Fui llamado cuando era un poco más que adolescente. Es un honor trabajar para el Señor y es una cuestión de honor hacer que otros puedan conocerlo: aquí no hay ascensos profesionales ni aumentos de categoría. La recompensa es simplemente poder decir que he comprendido algo de lo que le importa a Dios y haberlo compartido lo más posible.
Por eso, si leemos con más atención esta espléndida
página, descubrimos que es una página de revelación.
De hecho, revela quién es Dios y quién es el hombre. Venir
al mundo es acoger el crédito de confianza que Dios nos ha concedido a cada uno
de nosotros.
¿Qué son nuestras relaciones sino la prolongación y la
encarnación de este crédito? ¿Qué habría sido de mí si no hubiera sido
misionero claretiano, presbítero,…?
El hecho de que se nos contrate por días para cuidar de esa viña que es la creación, la historia, la Iglesia, las relaciones, las amistades y los compromisos laborales, es precisamente una de las formas en que se manifiesta el crédito de Dios hacia nosotros.
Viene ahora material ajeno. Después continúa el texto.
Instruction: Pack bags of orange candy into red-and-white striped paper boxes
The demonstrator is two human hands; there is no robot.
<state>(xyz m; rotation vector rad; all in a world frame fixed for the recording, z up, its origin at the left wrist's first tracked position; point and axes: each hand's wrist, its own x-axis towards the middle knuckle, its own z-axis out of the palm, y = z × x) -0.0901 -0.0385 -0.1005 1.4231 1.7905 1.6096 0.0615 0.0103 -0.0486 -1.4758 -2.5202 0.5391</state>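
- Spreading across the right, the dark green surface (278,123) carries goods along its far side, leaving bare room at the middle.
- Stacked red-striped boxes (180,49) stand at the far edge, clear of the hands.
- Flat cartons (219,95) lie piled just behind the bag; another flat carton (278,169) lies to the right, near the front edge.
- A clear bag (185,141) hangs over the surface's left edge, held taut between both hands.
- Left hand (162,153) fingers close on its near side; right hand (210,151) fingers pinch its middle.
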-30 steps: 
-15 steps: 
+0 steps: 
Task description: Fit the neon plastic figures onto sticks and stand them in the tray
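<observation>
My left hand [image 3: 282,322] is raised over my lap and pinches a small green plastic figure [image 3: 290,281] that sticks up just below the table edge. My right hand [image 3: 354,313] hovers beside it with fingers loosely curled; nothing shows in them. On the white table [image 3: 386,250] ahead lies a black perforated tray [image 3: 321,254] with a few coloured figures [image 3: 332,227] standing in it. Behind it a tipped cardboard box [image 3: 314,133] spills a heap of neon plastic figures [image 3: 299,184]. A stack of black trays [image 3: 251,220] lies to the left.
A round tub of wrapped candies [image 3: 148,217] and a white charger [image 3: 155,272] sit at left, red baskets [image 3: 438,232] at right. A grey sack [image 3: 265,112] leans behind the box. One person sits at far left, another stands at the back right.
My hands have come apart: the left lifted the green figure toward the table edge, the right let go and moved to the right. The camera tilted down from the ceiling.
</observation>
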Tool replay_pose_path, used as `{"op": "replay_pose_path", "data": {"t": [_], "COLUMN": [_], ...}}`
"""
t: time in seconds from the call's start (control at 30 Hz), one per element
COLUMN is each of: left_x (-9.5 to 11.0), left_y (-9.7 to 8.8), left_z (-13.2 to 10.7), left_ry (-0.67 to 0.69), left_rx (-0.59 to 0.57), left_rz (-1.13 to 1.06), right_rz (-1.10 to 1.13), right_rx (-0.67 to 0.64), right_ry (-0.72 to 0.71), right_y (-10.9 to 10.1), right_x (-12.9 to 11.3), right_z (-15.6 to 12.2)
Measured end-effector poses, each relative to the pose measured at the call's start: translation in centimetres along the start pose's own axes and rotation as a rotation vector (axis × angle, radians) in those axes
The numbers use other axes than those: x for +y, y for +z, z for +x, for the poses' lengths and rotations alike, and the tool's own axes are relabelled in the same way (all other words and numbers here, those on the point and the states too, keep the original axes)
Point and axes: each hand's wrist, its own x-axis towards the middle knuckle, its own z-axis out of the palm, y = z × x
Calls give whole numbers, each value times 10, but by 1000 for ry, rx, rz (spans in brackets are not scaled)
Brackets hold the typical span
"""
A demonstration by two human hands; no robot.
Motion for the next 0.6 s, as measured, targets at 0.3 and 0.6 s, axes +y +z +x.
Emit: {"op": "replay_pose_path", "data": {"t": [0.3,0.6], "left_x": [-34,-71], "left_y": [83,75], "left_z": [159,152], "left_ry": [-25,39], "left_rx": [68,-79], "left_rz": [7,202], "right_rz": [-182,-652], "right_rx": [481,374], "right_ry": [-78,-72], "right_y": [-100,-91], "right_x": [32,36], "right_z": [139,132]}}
Algunos reconocen esta llamada desde el primer
momento, como los jornaleros de las nueve de la mañana; otros, más tarde.
Hay quienes, en cambio, no son contratados por
jornada: casi parece que, por toda una serie de coincidencias, quedan como un
excedente, un descartado.
Los jornaleros de la última hora reconocen que no han
encontrado a nadie que depositara su confianza en ellos. Por eso, interviene el
propio dueño de la viña, quien hasta el último instante, incluso cuando todo
parece ya decidido, no deja de ofrecer una oportunidad, una posibilidad a quien
está al borde del abismo, pagando incluso las horas pasadas lidiando con la
tristeza que produce sentirse un desecho.
Dios no se resigna a que la vida de un hombre pueda
considerarse un lastre. Por eso, incluso en las peores circunstancias, no deja
de devolverle la confianza de los comienzos.
¿Y yo? ¿Acaso voy a sentir envidia porque él es bueno?